Look below for lines that hold the string "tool" and copy each one.

- - -

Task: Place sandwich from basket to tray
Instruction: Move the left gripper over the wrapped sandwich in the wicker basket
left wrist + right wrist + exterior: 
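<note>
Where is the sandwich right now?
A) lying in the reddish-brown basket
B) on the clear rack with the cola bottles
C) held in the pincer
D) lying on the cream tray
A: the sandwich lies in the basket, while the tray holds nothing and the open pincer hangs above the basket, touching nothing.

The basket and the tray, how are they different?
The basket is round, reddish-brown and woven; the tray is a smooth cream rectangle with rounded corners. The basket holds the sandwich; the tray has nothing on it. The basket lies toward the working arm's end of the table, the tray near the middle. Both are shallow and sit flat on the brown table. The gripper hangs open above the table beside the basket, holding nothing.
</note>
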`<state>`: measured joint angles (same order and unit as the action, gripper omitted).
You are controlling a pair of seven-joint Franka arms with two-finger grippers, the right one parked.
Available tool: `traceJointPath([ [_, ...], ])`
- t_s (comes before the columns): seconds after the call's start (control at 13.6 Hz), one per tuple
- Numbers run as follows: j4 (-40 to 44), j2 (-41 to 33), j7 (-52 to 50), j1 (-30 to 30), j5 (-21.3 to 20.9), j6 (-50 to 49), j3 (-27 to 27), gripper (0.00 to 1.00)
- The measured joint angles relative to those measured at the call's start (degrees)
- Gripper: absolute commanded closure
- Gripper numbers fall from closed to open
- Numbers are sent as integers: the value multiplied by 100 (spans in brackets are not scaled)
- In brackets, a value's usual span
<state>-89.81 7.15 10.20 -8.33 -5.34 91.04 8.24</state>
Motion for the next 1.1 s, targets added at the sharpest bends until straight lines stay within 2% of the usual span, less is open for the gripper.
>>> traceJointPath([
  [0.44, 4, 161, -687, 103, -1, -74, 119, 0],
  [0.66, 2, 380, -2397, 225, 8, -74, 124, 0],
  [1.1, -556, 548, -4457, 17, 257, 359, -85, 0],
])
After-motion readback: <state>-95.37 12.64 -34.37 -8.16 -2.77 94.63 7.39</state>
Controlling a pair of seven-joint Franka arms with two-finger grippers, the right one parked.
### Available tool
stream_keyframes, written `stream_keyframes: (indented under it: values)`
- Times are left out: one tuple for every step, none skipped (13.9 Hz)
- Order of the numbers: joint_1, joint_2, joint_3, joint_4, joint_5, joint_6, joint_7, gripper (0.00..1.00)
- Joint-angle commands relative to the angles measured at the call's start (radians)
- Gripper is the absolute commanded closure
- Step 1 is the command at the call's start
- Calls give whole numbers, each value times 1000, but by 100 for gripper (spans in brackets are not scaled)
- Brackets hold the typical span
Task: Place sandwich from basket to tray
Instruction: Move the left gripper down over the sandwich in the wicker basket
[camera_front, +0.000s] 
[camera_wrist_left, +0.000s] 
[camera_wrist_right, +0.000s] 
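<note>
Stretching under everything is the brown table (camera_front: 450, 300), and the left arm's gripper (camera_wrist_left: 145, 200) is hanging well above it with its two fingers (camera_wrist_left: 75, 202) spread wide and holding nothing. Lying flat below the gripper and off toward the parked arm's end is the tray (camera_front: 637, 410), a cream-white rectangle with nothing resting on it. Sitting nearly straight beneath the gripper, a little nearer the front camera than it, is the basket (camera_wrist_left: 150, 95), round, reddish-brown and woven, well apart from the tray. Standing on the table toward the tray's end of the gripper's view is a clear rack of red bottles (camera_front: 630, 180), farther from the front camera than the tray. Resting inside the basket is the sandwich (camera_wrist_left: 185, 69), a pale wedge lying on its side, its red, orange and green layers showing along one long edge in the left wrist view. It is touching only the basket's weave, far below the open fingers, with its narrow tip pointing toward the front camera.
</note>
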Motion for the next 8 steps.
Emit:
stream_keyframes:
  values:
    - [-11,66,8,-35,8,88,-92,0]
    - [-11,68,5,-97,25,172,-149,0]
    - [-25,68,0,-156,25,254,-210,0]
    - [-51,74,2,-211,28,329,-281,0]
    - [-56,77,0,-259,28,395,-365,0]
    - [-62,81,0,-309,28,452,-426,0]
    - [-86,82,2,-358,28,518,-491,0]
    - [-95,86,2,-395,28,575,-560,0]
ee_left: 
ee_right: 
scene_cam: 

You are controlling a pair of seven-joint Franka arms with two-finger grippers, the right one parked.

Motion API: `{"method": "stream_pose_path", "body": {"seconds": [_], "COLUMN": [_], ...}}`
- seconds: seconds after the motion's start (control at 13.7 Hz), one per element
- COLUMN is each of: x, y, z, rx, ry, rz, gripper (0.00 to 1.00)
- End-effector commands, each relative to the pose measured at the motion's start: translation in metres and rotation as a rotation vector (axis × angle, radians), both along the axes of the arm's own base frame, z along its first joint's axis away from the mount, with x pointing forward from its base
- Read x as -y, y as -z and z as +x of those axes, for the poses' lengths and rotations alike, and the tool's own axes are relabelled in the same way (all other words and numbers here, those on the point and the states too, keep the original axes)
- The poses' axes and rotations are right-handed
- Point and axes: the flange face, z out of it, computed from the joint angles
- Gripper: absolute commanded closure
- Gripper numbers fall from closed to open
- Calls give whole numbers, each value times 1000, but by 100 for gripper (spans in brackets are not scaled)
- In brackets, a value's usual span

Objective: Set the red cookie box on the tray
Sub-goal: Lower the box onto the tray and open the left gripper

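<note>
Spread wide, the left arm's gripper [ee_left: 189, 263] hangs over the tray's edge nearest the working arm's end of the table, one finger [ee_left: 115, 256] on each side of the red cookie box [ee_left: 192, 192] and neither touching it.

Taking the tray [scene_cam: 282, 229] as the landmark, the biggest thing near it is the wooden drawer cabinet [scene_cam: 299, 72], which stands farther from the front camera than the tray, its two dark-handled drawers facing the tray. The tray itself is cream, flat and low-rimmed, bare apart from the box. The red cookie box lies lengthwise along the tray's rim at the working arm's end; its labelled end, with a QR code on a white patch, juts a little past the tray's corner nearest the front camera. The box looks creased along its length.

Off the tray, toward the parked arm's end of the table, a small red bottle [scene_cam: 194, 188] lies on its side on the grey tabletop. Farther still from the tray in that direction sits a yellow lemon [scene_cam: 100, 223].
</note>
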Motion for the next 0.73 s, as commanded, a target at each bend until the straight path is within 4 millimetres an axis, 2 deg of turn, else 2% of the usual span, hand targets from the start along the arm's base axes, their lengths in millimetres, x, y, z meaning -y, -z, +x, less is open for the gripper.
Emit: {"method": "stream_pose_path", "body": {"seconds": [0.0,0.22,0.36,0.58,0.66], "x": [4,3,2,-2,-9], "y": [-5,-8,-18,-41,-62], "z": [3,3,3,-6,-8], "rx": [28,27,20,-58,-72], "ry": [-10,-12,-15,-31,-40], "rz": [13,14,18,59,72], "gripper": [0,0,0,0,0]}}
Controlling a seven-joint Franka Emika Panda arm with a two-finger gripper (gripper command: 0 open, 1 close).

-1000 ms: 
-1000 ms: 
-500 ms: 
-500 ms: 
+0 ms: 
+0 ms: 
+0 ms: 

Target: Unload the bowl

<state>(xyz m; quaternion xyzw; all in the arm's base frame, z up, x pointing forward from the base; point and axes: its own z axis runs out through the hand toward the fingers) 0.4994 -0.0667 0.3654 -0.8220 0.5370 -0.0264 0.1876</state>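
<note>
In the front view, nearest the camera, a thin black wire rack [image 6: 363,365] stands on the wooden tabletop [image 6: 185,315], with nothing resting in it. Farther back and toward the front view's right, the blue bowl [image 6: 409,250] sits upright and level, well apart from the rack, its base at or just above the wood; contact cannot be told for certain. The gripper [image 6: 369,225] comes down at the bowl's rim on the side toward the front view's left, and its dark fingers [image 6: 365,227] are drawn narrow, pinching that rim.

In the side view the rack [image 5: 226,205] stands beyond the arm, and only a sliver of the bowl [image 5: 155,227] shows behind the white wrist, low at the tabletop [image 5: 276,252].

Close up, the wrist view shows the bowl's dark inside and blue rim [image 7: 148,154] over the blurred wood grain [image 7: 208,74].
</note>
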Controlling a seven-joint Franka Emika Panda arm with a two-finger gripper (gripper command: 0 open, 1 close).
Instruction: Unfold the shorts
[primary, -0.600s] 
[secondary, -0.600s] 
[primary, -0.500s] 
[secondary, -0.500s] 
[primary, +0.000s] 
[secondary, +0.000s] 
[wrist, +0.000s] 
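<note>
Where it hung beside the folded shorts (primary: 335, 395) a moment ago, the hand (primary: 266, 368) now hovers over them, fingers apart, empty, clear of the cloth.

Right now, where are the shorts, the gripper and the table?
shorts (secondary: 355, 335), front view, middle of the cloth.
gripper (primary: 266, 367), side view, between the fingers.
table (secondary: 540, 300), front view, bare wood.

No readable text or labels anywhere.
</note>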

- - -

Response to the task
Available tool: `traceJointPath([ [_, ...], ])`
### Available tool
- Read x as -y, y as -z and z as +x of those axes, for the poses' lengths and rotations alike, and the tool's own axes are relabelled in the same way (all other words and numbers here, those on the point and the states too, keep the original axes)

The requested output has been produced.